Testing the extreme plastic mycelium hypothesis: Does grazing induce developmental plasticity in saprotrophic fungi?

Phenotypic plasticity—the ability of a genotype to alter its phenotype in response to environmental changes—can play a crucial role in maximizing fitness in fluctuating environments. However, plasticity comes at a cost, as the energy required to transform a phenotype imposes limits on its extent. While limits to plasticity are well-documented in many organisms, they are not well understood in modular organisms like filamentous fungi. Fungi have highly flexible morphologies, allowing individual organisms to adjust their phenotype in response to local environmental conditions. This flexibility has led to speculation that fungi exhibit "extreme phenotypic plasticity," making them an interesting system for studying plasticity mechanisms. To test this idea, we analyzed the grazer-induced morphological plasticity of four cord-forming fungal species exposed to different soil microfauna with varying feeding behaviors, using a phenotypic trajectory analysis framework. We hypothesized that grazing would drive convergence towards a common "grazing-resistant phenotype" across species, due to the extreme flexibility of fungal mycelia. Alternatively, we proposed that species would follow unique developmental trajectories in response to grazers, reflecting species-specific plasticity limits. Our results showed that fungal species accounted for most of the morphological variation, with grazers having only a small but significant effect. Moreover, we did not observe convergence towards a common grazing-resistant phenotype; instead, each species followed distinct developmental pathways within species-specific limits, which varied widely. Some species altered up to 30% of their phenotype in response to grazers, while others showed as little as 1% variation. These findings suggest a more nuanced view of fungal plasticity, where morphological plasticity might not be the most effective response to grazing pressure.
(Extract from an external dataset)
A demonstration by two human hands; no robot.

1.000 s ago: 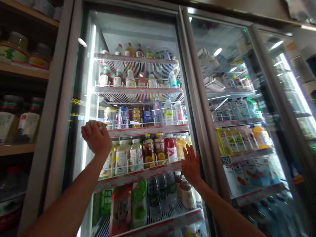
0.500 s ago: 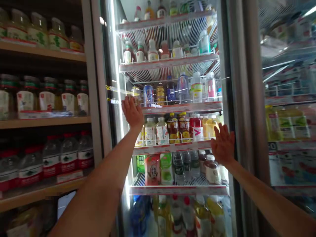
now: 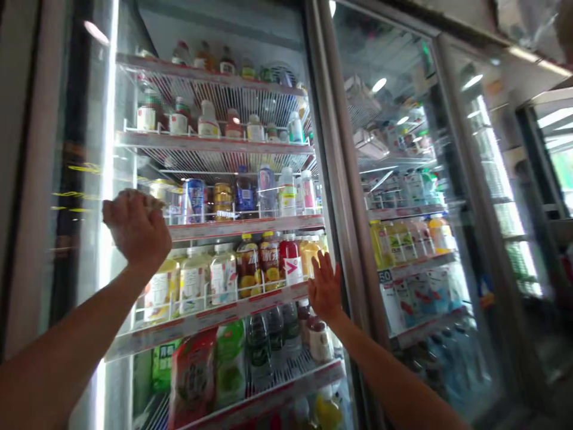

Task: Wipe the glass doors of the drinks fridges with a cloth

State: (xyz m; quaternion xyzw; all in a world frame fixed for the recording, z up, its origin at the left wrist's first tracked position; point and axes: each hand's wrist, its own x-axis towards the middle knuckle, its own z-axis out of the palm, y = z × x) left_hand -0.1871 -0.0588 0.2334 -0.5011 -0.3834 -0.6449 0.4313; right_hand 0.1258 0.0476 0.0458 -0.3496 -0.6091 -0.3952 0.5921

We speculate that the observed differences in plasticity limits may correlate with the complexity of cord formation in different species. These constraints on fungal morphological plasticity offer new insights into how fungi adapt to dynamic ecological conditions and underscore the need to explore alternative phenotypic responses to environmental pressures. Our study highlights the need to refine plasticity theories, particularly for organisms with complex, modular structures like fungi.